■ Goal of the exercise
Look through the lines below for the word "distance", and copy every line that has it.

..............................

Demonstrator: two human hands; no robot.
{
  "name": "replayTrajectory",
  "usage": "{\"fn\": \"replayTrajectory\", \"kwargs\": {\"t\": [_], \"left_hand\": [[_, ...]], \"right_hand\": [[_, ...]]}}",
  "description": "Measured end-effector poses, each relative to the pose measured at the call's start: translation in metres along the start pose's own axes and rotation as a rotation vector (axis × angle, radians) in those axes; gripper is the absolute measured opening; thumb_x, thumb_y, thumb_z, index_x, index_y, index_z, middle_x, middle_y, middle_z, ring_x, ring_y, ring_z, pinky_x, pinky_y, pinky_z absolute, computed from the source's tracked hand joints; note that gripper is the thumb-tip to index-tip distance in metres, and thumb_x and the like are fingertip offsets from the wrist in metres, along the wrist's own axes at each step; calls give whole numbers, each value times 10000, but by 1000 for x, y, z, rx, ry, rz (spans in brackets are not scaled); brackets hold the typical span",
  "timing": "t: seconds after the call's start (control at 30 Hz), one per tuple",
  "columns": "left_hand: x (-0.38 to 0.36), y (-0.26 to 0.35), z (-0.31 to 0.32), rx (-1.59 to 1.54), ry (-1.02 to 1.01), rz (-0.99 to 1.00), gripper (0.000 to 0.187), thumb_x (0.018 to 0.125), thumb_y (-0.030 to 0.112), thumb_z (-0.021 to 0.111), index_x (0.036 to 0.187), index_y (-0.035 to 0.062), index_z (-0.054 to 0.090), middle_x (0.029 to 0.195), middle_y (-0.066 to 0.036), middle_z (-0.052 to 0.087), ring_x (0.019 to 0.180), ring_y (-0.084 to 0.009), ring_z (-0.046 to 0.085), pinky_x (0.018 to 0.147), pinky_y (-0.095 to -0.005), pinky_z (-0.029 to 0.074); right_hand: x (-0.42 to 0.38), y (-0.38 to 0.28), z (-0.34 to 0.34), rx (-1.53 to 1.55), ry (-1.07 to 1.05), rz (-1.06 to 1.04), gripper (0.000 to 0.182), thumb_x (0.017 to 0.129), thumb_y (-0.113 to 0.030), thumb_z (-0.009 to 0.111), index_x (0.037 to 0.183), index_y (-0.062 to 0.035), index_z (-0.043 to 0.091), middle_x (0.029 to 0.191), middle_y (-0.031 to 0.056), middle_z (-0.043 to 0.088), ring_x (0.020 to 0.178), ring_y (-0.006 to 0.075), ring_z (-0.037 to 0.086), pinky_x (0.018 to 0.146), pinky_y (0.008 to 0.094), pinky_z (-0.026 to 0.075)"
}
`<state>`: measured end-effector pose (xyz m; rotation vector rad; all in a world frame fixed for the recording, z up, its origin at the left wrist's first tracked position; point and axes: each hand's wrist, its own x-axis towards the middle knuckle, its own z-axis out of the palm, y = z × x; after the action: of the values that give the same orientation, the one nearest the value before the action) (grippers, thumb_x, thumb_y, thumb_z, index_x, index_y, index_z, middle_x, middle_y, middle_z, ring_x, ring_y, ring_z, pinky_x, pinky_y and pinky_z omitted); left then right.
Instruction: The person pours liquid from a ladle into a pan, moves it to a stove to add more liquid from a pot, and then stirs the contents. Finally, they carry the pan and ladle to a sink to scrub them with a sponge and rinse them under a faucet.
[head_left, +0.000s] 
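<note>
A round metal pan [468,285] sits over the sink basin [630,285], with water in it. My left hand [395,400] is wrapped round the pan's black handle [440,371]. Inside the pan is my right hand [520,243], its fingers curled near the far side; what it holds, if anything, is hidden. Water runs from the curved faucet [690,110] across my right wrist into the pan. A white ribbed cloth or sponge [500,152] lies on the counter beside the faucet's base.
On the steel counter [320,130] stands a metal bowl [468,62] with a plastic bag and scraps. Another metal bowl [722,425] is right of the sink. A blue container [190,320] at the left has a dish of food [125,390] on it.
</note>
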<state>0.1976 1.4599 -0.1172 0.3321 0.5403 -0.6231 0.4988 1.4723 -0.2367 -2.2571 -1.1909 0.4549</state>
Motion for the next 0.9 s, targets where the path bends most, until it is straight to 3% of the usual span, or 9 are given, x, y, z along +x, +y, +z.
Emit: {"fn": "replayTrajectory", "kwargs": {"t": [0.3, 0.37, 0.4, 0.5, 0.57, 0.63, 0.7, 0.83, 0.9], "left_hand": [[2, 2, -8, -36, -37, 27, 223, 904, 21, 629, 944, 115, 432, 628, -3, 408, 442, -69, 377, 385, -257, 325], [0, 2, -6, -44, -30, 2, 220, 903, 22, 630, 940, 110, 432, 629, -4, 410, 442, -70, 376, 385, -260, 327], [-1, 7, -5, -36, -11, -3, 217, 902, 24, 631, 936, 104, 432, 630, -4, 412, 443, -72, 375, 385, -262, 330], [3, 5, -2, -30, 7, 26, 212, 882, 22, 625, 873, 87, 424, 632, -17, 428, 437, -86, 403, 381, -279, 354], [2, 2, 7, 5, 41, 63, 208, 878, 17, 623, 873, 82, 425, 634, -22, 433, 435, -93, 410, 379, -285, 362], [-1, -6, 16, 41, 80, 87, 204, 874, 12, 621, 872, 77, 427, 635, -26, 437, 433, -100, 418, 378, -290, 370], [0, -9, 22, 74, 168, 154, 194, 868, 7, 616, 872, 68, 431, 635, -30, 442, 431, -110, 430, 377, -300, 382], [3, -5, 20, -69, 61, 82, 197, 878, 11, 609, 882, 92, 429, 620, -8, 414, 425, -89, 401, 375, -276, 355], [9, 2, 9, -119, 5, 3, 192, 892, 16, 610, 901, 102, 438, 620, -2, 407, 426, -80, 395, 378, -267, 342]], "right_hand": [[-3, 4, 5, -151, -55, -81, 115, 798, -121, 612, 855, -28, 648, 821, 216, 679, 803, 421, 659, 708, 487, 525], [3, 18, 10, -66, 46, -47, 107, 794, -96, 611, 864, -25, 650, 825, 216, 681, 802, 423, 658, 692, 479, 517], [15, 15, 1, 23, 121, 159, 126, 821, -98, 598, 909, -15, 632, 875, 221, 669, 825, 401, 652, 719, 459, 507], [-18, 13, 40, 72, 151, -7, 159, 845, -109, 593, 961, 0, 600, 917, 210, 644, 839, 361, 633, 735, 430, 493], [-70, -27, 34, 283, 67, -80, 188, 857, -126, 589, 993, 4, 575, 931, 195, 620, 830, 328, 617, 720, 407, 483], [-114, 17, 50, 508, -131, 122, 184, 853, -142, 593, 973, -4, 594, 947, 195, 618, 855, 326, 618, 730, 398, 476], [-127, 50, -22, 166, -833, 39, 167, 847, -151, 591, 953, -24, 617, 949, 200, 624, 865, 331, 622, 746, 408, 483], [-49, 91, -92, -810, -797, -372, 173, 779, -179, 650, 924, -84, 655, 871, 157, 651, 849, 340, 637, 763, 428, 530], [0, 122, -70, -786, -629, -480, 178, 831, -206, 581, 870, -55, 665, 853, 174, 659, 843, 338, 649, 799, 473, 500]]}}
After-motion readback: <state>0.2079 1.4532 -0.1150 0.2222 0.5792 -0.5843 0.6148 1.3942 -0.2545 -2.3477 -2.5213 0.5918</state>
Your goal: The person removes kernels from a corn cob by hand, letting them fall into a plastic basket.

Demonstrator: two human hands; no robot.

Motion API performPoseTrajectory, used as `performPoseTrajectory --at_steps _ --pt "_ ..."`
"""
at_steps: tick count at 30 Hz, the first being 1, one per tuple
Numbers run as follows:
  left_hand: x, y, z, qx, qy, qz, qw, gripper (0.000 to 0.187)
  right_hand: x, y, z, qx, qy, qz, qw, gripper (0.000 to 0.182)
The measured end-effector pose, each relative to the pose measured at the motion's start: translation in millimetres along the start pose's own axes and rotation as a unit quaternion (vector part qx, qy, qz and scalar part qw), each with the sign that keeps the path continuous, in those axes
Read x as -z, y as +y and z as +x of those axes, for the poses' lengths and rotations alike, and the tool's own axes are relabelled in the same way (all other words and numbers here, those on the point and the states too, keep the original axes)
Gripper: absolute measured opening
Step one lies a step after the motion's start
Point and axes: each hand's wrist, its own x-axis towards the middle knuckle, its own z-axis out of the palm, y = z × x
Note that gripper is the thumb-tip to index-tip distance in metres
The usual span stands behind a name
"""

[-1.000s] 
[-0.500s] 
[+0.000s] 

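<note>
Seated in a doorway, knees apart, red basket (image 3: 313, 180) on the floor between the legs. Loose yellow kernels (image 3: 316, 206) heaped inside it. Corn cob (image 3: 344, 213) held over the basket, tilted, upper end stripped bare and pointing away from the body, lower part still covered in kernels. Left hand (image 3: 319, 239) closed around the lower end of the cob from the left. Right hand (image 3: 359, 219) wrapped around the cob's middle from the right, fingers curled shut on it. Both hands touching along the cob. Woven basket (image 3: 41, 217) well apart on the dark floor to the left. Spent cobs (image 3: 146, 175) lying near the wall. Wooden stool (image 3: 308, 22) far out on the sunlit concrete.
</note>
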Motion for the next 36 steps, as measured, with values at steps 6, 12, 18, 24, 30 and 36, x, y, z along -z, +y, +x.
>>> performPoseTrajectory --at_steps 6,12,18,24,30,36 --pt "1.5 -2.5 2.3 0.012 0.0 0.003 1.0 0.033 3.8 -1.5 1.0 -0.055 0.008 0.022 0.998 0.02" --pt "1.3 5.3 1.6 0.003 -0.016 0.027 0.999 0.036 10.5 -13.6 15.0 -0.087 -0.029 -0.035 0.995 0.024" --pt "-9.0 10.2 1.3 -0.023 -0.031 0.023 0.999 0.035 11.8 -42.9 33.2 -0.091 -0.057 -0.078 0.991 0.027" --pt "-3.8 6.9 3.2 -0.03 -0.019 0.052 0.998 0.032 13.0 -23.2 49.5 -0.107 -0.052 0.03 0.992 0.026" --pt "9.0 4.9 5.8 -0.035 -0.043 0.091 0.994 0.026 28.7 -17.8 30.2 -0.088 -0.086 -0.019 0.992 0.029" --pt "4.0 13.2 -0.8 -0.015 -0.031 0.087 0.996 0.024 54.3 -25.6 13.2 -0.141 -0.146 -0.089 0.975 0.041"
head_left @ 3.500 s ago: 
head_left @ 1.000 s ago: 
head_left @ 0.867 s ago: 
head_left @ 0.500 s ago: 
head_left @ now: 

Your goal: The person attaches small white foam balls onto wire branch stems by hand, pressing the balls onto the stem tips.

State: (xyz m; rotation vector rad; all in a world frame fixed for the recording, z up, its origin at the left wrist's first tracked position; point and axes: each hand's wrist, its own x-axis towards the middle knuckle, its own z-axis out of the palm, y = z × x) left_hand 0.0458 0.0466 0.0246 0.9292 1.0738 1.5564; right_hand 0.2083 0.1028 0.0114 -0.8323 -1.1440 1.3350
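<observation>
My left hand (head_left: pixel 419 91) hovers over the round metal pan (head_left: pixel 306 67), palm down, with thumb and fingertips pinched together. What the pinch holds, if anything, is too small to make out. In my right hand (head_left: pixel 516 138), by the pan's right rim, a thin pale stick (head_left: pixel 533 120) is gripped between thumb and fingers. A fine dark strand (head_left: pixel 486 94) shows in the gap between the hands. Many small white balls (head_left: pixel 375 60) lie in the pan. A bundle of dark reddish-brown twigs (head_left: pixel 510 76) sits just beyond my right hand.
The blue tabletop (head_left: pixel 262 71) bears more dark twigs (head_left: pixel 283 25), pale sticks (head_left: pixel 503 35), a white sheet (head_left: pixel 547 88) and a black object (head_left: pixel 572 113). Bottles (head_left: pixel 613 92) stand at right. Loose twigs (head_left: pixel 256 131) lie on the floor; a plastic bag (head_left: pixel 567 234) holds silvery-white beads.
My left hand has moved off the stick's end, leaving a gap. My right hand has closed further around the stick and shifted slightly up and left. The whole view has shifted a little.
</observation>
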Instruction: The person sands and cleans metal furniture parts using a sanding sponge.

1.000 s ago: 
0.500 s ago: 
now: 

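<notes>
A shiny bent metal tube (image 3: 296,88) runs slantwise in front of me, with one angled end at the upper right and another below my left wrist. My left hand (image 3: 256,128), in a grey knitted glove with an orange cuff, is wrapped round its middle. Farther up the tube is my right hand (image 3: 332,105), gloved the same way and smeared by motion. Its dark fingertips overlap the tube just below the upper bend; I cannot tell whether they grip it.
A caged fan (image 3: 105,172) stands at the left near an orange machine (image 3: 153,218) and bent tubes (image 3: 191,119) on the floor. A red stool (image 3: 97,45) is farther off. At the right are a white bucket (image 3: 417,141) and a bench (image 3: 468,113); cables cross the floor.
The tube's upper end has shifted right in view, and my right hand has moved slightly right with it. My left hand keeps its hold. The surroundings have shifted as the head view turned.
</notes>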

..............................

■ Finished exercise
  "description": "Measured end-effector poses, each relative to the pose measured at the call's start: translation in metres along the start pose's own axes and rotation as a rotation vector (axis × angle, radians) in those axes; gripper is the absolute measured opening; thumb_x, thumb_y, thumb_z, index_x, index_y, index_z, middle_x, middle_y, middle_z, ring_x, ring_y, ring_z, pinky_x, pinky_y, pinky_z absolute, computed from the source's tracked hand joints; note that gripper is the thumb-tip to index-tip distance in metres, and thumb_x and the like are fingertip offsets from the wrist in metres, along the wrist's own axes at each step; calls give whole numbers, each value times 10000, but by 1000 for x, y, z, rx, ry, rz (spans in brackets are not scaled); brackets hold the typical span",
Note that gripper is the thumb-tip to index-tip distance in metres

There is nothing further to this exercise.